Monday, December 28, 2020

ARTICULATE TURNS TEN - Articulate Project Space, 497 Parramatta Rd, Leichhardt - 29 December 2020 to 3 January 2021

 Articulate Turns Ten was the end of year exhibition involving a number of artists who had been involved in the space over the previous ten years.

CLICK HERE to go to a post of the exhibition on the Articulate blog.

The show included the work of Susan Andrews, Vilma  Bader, Bettina Bruder,  Mandy Burgess and Ro Murray, Jane Burton Taylor, Curtis Ceapa, Sue Callanan, Rox De Luca, Parris Dewhurst, Ella Dreyfus, Nicole Ellis, Bonita Ely, Steven Fasan, Sarah Fitzgerald, Juliet Fowler Smith, Beata Geyer, Simone Griffin, Philippa Hagon, Barbara Halnan, Jan Handel, Kendal Heyes, Isobel Johnston and Jude Crawford, Sonja Karl, Fiona Kemp, Michelle Ledain, Noelene Lucas, Kate Mackay, Diane McCarthy, Mahalya Middlemist, Raymond Matthews, Sue Murray, Sue Pedley and  Phaptawan Suwannakudt, Renay Pepita, Anya Pesce, Elizabeth Rankin, Che Ritz, Margaret Roberts, Tamsin Salehian, Alan Schacher, Lisa Sharp, Anke Stacker, Voices of Women (Lliane Clarke), Molly Wagner, Gary Warner and Elke Wohlfahrt.

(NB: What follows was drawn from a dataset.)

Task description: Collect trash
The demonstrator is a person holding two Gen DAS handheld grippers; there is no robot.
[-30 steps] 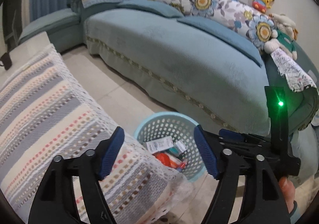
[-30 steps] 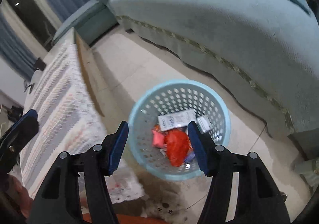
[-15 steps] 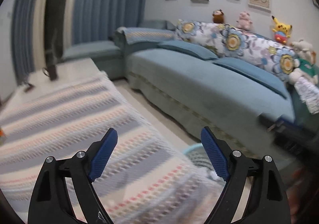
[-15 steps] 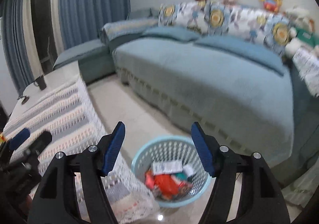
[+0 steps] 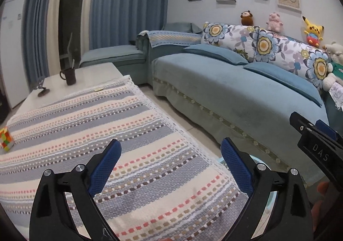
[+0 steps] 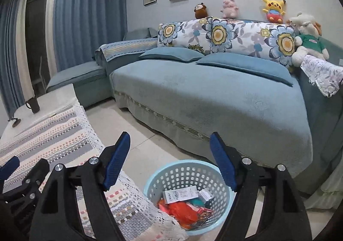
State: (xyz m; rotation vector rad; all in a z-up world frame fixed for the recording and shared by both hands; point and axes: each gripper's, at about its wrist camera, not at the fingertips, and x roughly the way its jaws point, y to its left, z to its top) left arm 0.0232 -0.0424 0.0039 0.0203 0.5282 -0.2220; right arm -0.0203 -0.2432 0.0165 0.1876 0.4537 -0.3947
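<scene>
- Pale-blue plastic, perforated all round: the trash basket (image 6: 188,196) stands on the floor tiles between the surface's corner and the sofa (image 6: 214,99), placed where both claws can drop into it.
- Inside lie a white printed box (image 6: 180,193), an orange-red wrapper (image 6: 182,212) and other small packets, so collecting looks largely done.
- Just over the basket's near rim, the right claw (image 6: 170,160) hangs with its blue pads wide apart and nothing between them, a pose that fits a finished drop.
- A striped, lace-edged cloth (image 5: 90,133) covers the surface and drapes down beside the basket.
- Above that cloth the left claw (image 5: 170,167) is also spread wide and empty, aimed along the surface as if scanning for leftovers.
- At the cloth's far left edge sits a multicoloured puzzle cube (image 5: 6,139); whether it counts as trash I cannot tell.
- Farther back, on bare white top, stand a dark mug (image 5: 69,76) and a small brown object (image 5: 42,92).
</scene>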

Being mid-covid, I contributed the work "Language Is A Virus - Laurie Anderson", oil on canvas, 38cm x 38cm, 2020.

photo credit: Articulate/Margaret Roberts

photo credit: Lisa Pang


L-R: Ella Dreyfus, Kate Mackay credit: Articulate/Margaret Roberts


Sunday, December 27, 2020

NEW MODERN, RNOP MELBOURNE - THE ROAD PAINTINGS - Five Walls, Level 1, 119-121 Hopkins St, Footscray - 13 to 26 June, 2019 then to THE STORES BUILDING - North Parramatta - Oct 19, 2019

'The Road Paintings' was a group exhibition shown at Five Walls in Melbourne then at The Stores Building at Parramatta in Sydney as part of 'Coterie to Coterie'.  The exhibition was curated by Dr. Billy Gruner and co-curated in Melbourne by Aaron Martin.  The works resulted from ongoing exhibitions of post-contemporary reductive art as part of the Biennale of International Reductive and Non-Objective Art.
My contribution was a small work called 'Art Is Theft'.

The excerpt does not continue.